In 2012, the Wisconsin Supreme Court reversed an appeals court decision and ruled in favor of the Town of Cooks Valley, and the township was finally allowed to begin enforcing the regulations it originally passed in 2008. As the battle over the ordinance wove its way through the courts, however, three mines were established in Cooks Valley, including those near the Trinko and Sonnentag farms. To date, the township has only completed the permitting process for one mine under the ordinance. A draft permit prepared by the township for the EOG Resources mine includes mandatory air monitoring and a $112,500 fee to be paid to the Sonnentag family, so they can build a new house, across the street and farther away from the mine’s trucking route.

For Trinko, the matter of sand mining continues to be a big part of daily life. As town clerk, she receives permit notices and posts them in public places such as the local bar. But there are more personal issues as well. In 2011, after the mines began digging into the bluffs, Trinko said she could “chew on dust” when working outside her house. Soon she would have a sore throat, but not the cold that usually accompanies it.
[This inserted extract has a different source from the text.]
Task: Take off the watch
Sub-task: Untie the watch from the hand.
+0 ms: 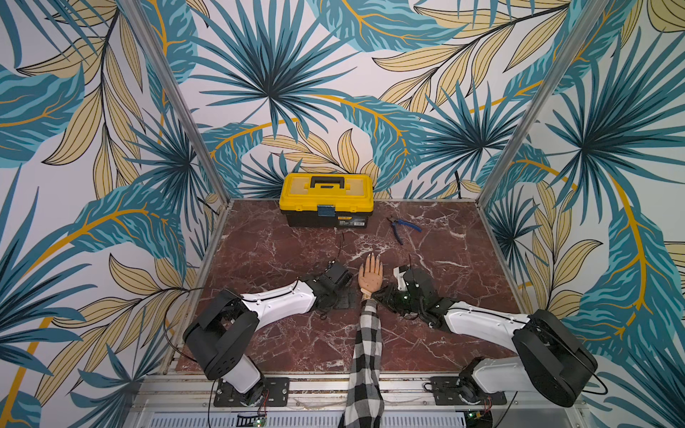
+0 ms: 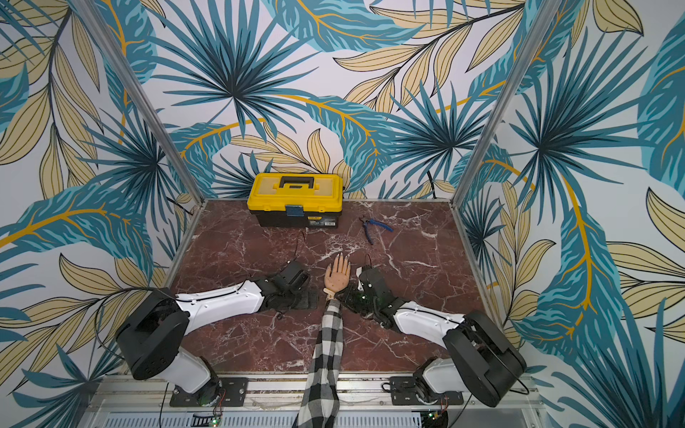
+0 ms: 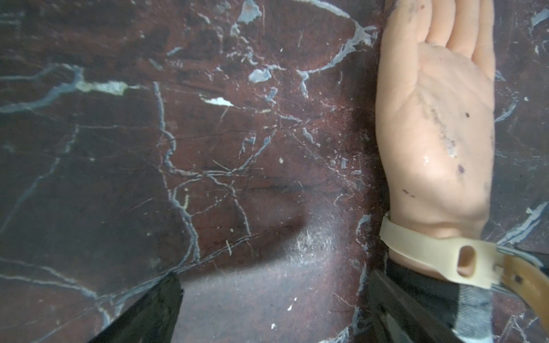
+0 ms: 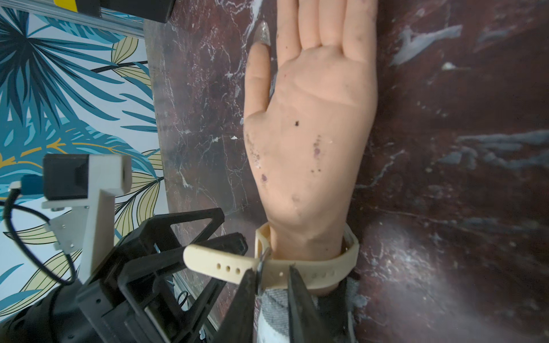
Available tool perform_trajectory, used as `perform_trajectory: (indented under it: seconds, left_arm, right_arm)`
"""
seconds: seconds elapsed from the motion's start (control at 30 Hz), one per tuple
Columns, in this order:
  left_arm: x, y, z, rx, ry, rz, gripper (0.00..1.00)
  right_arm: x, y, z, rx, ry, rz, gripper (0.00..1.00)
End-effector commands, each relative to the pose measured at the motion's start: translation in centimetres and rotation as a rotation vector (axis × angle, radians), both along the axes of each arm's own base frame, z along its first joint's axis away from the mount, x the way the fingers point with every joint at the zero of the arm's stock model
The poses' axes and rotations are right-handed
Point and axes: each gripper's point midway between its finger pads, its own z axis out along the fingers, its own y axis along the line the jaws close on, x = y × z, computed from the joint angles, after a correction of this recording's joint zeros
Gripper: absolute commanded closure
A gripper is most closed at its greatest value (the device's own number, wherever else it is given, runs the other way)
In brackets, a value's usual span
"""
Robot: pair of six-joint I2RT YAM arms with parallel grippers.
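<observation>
Nearest me, a black-and-white checked sleeve [image 1: 367,363] runs in from the front edge, where it is cut off, and lies along the red marble table [image 1: 281,255] between the two arm bases. Out of its cuff comes a mannequin hand [image 4: 312,133], palm up, fingers pointing to the far wall.

The watch [image 4: 326,273] sits on that wrist, just past the cuff, a cream strap wrapped round it. I see only strap. The case does not show in any view. In both top views the watch is little more than a pale sliver at the wrist [image 1: 367,295].

The right gripper [image 4: 272,271] is down on the strap at the metal buckle [image 4: 261,261]. Its two dark fingers stand close together with a short piece of strap showing between them. I cannot tell whether they pinch it or only rest against it. The free tail of the strap [image 4: 214,262], with its row of holes, sticks out sideways towards the other arm.

The left gripper [image 1: 344,301] lies low on the table just beside the wrist, jaws spread wide, holding nothing. The tail crosses in front of one of its fingers, and I cannot tell if they touch.

Further back, blue-handled pliers [image 1: 402,226] lie on the marble, handles splayed. Beyond them and to the left, a yellow toolbox [image 1: 326,196] stands shut against the leaf-patterned wall.
</observation>
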Motion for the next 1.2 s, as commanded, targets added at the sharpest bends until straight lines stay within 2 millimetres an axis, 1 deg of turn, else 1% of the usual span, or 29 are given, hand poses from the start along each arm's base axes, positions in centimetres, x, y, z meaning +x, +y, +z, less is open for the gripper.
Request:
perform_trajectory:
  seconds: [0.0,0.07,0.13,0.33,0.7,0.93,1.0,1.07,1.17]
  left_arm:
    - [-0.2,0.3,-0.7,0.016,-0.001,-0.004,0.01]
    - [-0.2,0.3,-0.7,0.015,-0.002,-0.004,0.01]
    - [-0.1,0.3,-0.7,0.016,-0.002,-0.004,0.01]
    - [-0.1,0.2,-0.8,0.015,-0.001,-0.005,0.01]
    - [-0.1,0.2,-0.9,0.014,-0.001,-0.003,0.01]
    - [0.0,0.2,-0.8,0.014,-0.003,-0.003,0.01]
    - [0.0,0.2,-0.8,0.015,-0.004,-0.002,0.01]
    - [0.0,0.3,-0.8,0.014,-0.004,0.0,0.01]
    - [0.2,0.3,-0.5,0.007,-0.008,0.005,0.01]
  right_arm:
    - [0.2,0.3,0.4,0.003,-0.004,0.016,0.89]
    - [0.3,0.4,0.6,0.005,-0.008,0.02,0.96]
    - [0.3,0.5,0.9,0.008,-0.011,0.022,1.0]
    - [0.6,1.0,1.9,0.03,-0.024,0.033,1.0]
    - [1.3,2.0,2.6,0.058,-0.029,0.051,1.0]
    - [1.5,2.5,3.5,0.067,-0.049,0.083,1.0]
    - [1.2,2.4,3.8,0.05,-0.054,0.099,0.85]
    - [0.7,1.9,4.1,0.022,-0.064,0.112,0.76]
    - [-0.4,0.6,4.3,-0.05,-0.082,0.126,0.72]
She says the symptoms disappear when she travels to visit relatives in other states.

Trinko now believes she has developed asthma from living near the sand mines. She saw a breathing specialist who told her that the breathing problems were related to her living environment, but the specialist refuses to go on the record with reporters due to the ongoing controversy.

Trinko says her daughter is worried the air pollution may be shortening her life, but she wants to stay on her farm. It has been in her family since her father bought it in 1936. Trinko points out the window to a bluff rising beyond the next pasture.

“That bluff … that’s where my dad grew up,” Trinko says. Frack-sand mining and processing continues nearby, and another facility in the area is under development. “It would be very sad to see all the trees disappear. Plus, I am breathing this stuff.”